During the study, three rats died in group 3 (cisplatin group). Later on, two rats died in groups 4 and 5. All deaths were thought to be related to cisplatin toxicity. After informing the ethics committee about these deaths and for ensuring the reliability of our study, three more rats were obtained.
For the first measurement of each frequency, the significance of differences between median values of the groups was evaluated using the Kruskal-Wallis test, and no significant differences were detected for any of the frequencies. After cisplatin administration, the 3rd-day emission amplitudes of 3 dB over the threshold for groups 3, 4, and 5 were significantly decreased (P<0.05).

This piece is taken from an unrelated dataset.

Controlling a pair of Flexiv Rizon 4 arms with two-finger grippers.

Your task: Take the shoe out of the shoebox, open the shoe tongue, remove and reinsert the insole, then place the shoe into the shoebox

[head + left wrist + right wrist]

On the 7th day, as for the DPOAE results, there was no statistically significant difference between groups 1 and 2 at all frequencies. At 2,378 Hz and 3,363 Hz, there was a statistically significant difference regarding hearing recovery between groups 3 and 5, and also groups 4 and 5. This observation showed us that the groups having HBO treatment had significantly higher SNR results regarding better hearing at these frequencies (P<0.05) (Table 1).
At 4,757 Hz and 6,726 Hz, there was a statistically significant difference between groups 4 and 5 (P<0.05). The same day HBO treatment had promising results regarding better hearing (Fig. 1). At 4,757 Hz in group 4, the mean SNR value was 8.750±1.907, and in group 5 the mean value was 1.375±0.705. In addition, the mean value in group 4 at 6,726 Hz was 14.66±3.70. In group 5, the mean value was 3.625±1.164 at 6,726 Hz.
At 9,515 Hz, there were statistically significant differences between groups 3 and 4, groups 3 and 5, and groups 4 and 5. In terms of values at 9,515 Hz, in group 3 the mean value was 0.000±0.816, in group 4 the mean value was 18.833±2.471, and in group 5 the mean value was 7.125±1.631 (Table 1). These results can be explained as HBO treatment starting either the same day with cisplatin or 3 days after having cisplatin, provided statistically significant hearing recovery.
In summary, group 5, which received cisplatin and then HBO treatment 72 hours later, had significantly higher SNR values than group 3, which received only cisplatin treatment. Similarly, group 4, which received both cisplatin and HBO treatment on the same day, had significantly higher SNR values than group 3, which received cisplatin only. The effects of HBO due to molecular mechanisms could make SNR decrease at 3rd day in group 4 like in groups 3 and 5.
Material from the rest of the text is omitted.